Last week, standing at a borrowed table wi th our lovely little flyers, we watched in awe as a bus pulled up.
Out got the sitting MP (Diane Abbott) and several of her staff.
They glared at us, dispensed their expensive literature and drove off. They must have stayed for all of five minutes.
Labour take my area, Hackney, for granted and clearly don't like being challenged in any way. Still they have the money to do wham-bam-thankyoumam campaigning.
No one at the top should take voters for granted. Something is shifting from the bottom up.
Brown is incapable of delivering the kind of change now being demanded.
Cameron provides only a change of leader and direction but no deep structural change of the institutions.
So forming now before us are two new coalitions.
On one side are those who want to reinvent the wheel of democracy, on the other those vested interests who like things just the way they are.
We have the progressives in the shape of Lib Dems, some Greens and many Independents now arrayed against the conservatives (small c) of the big parties. This is bad news for Labour, but they have had their chance.
Having been fed a politics of fear, something organic and long repressed is somehow manoeuvring us towards a politics of hope.
It is this coalition of hope - not Clegg himself - that is important. Such a moment may pass. But we shouldn't let it.
To witness the birth of a new political era would count as victory for many of us.
5 comments:
Speaking of Labour & their strange campaign tactics - just seen a leaflet through the door from our ward councillors & their libelling you. They're smearing the ICG by saying they're linked to National Front. Gordon Brown's attitude is typical of what this contemptuous party thinks of the ordinary voter.
It's Heston East ward where the odious leaflets have come from.
Thanks for that Prole, they're nothing if not predictable.
As we're not standing in Heston East my guess is they doing a smear by association against somebody else, probably the Tories.
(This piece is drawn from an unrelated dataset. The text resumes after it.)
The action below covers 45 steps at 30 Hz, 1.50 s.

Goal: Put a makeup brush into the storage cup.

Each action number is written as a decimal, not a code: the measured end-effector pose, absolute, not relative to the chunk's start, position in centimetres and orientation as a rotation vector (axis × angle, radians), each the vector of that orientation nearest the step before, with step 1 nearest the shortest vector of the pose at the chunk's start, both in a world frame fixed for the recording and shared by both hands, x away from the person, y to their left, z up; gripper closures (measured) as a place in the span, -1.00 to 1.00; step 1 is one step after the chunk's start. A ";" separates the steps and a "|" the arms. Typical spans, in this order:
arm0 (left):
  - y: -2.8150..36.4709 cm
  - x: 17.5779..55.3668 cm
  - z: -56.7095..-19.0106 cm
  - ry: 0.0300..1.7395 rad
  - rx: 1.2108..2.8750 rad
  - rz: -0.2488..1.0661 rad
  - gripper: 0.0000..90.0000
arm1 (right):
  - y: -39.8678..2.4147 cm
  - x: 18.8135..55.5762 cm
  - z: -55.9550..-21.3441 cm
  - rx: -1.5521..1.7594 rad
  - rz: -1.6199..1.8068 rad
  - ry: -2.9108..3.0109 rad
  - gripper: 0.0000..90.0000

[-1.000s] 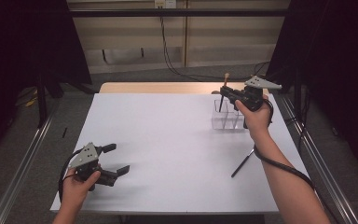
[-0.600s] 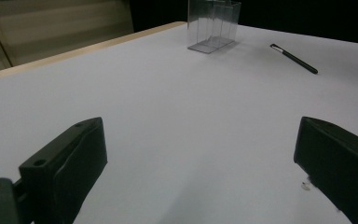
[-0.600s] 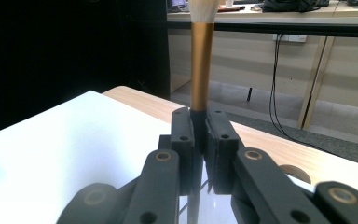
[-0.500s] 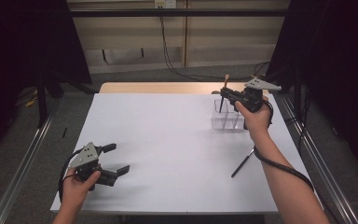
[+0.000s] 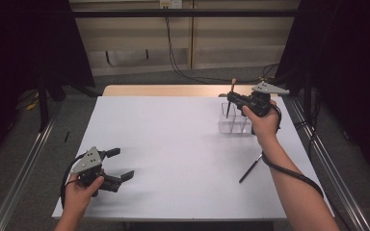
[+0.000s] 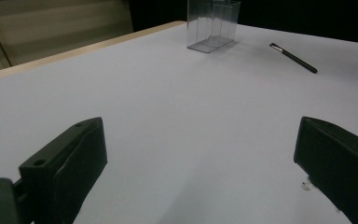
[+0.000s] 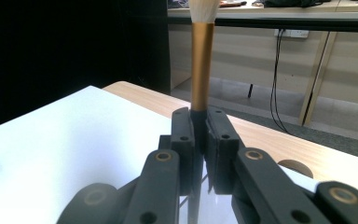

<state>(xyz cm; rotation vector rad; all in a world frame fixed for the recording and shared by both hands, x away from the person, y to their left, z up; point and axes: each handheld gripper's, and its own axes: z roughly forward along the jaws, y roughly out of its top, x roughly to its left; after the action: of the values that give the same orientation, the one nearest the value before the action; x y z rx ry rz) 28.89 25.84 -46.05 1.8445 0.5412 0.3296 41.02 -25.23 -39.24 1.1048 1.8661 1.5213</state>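
Holding: brush [image 7: 201, 51] upright, clamped in right gripper [image 5: 232, 99], over clear box [image 5: 235, 119].
Box contents: unclear.
Nearby: black pen [image 5: 250, 168] lying on table [image 5: 173, 134].
Left gripper [image 5: 120, 164]: jaws apart, empty.

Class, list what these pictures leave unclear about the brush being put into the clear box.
- Gold-ferruled makeup brush: bristle tip cut off by the right gripper view's top edge.
- Its lower end: hidden behind the right gripper.
- Clear plastic box: dividers too small in the high view.
- Black pencil: tip too small there.
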 end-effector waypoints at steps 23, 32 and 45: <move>25.8 28.9 -46.0 0.542 1.844 0.329 -0.94 | -25.1 40.9 -39.7 1.105 1.522 1.884 0.85; 25.9 28.9 -46.0 0.545 1.848 0.335 -0.94 | -25.1 40.8 -39.8 1.120 1.549 1.864 0.18; 25.8 28.9 -46.0 0.548 1.845 0.333 -0.94 | -25.5 39.8 -39.7 1.095 1.571 1.873 -0.59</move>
<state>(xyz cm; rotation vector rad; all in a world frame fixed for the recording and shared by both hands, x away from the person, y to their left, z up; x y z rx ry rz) 28.91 25.81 -46.01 1.8454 0.5476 0.3333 39.78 -25.50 -39.72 1.0954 1.8731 1.5712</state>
Would it be possible for you to e-mail me a copy at phil@communitygroup.org.uk? If it is an election leaflet it will have to carry a publisher's imprint and if it is libellous it will be down to the agent. The Tories might even want to take action if it is being suggested that their candidates are linked to racists.
I assume we can expect ours a little nearer polling day. People round here take them with a pinch of salt but Labour use them to try to stir up a bit of racial tension for once the election is over.
Just checked. Put it in bin, so can't scan or post it. Would get my neighbour's and send it over. Labour is just weird. Thanks to Brown's bad behaviour yesterday, we've really seen through them. Can't believe I used to be one of their most loyal voters.
Anyway, leaflet was titled, 'The Rose' newsletter. It's sponsored by someone called Colin Ellar.
"Just checked. Put it in bin, so can't scan or post it. Would get my neighbour's and send it over. Labour is just weird. Thanks to Brown's bad behaviour yesterday, we've really seen through them. Can't believe I used to be one of their most loyal voters. Anyway, leaflet was titled, 'The Rose' newsletter."
Thanks again Prole, hopefully look forward to seeing it.
"It's sponsored by someone called Colin Ellar."
That figures, affectionately known as the Big C. If ever anyone was a legend in his own lunchtime.